### What is being asked
The answer must be an exact copy of the lines from the top of the listing below through the line with "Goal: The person", with no pictures.
——————————
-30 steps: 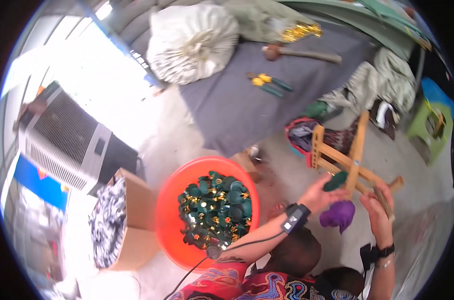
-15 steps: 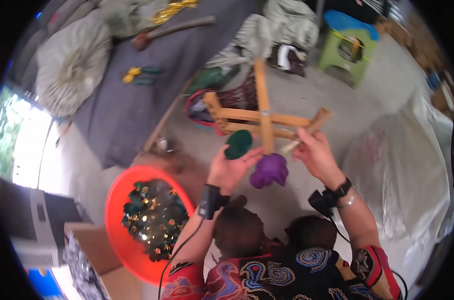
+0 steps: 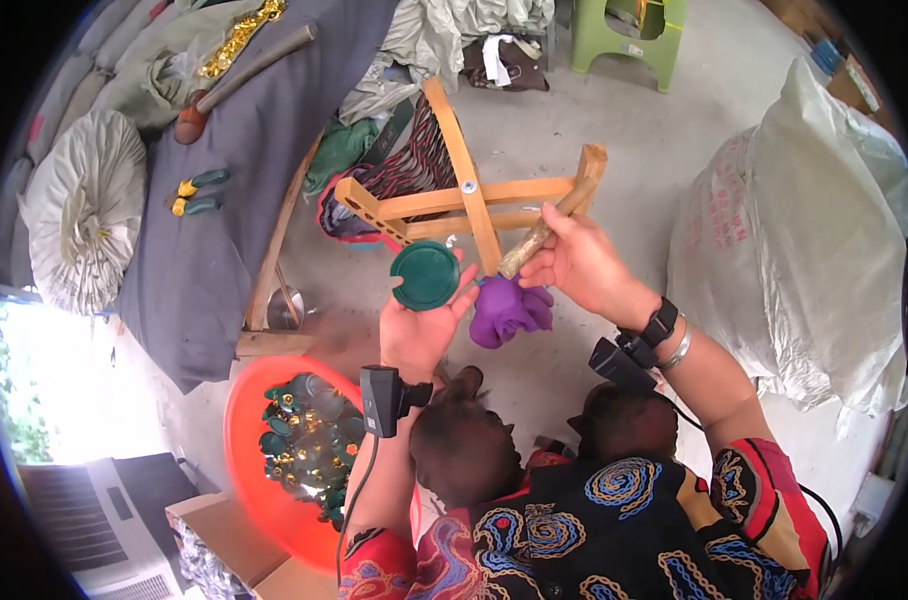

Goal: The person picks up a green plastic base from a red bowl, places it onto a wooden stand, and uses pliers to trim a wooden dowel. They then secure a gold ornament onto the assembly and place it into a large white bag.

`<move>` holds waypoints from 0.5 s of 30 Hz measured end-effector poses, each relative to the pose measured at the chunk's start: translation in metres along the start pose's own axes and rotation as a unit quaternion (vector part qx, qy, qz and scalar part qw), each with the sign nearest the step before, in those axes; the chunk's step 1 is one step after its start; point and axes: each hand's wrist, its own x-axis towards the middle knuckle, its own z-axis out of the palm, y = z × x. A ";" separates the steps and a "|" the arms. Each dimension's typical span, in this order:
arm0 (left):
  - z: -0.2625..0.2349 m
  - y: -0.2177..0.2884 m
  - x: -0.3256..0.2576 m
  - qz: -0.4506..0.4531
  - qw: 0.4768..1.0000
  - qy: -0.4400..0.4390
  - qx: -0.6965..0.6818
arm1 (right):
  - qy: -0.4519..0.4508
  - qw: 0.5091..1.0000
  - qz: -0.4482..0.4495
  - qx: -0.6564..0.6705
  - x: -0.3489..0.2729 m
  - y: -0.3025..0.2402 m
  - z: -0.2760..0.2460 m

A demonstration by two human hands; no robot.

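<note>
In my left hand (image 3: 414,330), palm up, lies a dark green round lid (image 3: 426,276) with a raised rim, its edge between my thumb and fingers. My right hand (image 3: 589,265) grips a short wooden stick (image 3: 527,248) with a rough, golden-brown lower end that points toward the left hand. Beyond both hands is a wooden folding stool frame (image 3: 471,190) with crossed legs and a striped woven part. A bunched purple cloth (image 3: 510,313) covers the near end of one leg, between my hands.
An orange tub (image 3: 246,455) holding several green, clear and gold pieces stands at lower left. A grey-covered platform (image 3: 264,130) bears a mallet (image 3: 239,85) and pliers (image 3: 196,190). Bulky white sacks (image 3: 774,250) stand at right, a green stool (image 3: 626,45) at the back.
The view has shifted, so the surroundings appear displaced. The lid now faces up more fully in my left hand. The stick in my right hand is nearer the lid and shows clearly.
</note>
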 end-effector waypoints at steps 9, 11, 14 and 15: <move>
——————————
### Task solution
-30 steps: 
-15 steps: 
+0 steps: 

Goal: The person picks up a green plastic base from a red bowl, places it onto a wooden stand, and uses pliers to trim a wooden dowel. They then secure a gold ornament onto the assembly and place it into a large white bag.

Nothing remains to be added to the answer.